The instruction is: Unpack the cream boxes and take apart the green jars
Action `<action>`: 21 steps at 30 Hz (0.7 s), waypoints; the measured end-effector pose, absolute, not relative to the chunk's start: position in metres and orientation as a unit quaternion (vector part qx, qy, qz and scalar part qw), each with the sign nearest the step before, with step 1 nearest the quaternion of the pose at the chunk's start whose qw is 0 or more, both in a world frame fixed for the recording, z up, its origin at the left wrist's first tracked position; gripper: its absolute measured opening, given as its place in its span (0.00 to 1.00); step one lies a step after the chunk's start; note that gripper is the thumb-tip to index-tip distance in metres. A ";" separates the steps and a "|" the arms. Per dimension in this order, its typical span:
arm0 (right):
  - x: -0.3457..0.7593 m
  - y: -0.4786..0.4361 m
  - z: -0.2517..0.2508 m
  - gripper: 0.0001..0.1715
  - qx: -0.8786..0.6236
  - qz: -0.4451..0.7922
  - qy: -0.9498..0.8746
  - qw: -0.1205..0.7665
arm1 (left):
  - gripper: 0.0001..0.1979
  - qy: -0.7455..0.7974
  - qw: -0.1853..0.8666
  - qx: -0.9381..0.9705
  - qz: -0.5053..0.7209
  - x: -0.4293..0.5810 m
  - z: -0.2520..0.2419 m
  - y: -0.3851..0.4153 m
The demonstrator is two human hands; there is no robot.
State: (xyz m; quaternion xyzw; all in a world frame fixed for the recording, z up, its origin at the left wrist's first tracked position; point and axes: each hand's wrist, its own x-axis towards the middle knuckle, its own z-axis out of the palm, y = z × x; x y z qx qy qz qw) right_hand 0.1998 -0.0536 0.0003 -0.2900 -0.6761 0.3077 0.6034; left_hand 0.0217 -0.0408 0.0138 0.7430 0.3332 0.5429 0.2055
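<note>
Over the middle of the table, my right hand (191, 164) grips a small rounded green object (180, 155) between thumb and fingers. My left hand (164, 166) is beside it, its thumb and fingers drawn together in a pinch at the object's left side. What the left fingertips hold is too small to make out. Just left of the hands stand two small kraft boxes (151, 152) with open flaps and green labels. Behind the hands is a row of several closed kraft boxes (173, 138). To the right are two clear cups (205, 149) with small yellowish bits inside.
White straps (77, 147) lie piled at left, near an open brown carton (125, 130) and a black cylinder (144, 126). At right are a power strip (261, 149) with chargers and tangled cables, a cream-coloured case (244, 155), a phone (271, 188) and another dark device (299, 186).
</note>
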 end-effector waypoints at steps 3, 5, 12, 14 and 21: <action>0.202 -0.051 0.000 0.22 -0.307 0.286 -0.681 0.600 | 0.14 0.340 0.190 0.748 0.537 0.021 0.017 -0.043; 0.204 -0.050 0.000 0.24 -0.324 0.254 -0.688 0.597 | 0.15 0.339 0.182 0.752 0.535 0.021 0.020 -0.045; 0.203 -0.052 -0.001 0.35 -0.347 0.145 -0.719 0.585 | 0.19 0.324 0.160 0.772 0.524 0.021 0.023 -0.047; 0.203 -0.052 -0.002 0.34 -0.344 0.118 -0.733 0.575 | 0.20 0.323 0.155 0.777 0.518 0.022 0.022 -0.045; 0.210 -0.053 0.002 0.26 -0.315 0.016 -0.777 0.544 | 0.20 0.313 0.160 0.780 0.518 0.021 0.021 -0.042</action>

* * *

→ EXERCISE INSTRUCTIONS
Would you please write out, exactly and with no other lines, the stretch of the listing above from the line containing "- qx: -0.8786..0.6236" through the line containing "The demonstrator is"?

→ TASK OUTPUT
  - qx: -0.8786..0.6236
  - qz: -0.4451..0.7922
  - qy: -0.9498..0.8746
  - qw: -0.1205..0.7665
arm1 (left):
  - gripper: 0.0001..0.1979
  - qy: -0.7455..0.7974
  - qw: -0.1853..0.8666
  - qx: -0.9381..0.9705
  - qz: -0.5053..0.7209
  - x: -0.4293..0.5810 m
  - z: -0.2520..0.2419 m
  - y: -0.3851..0.4153 m
The demonstrator is two human hands; there is no robot.

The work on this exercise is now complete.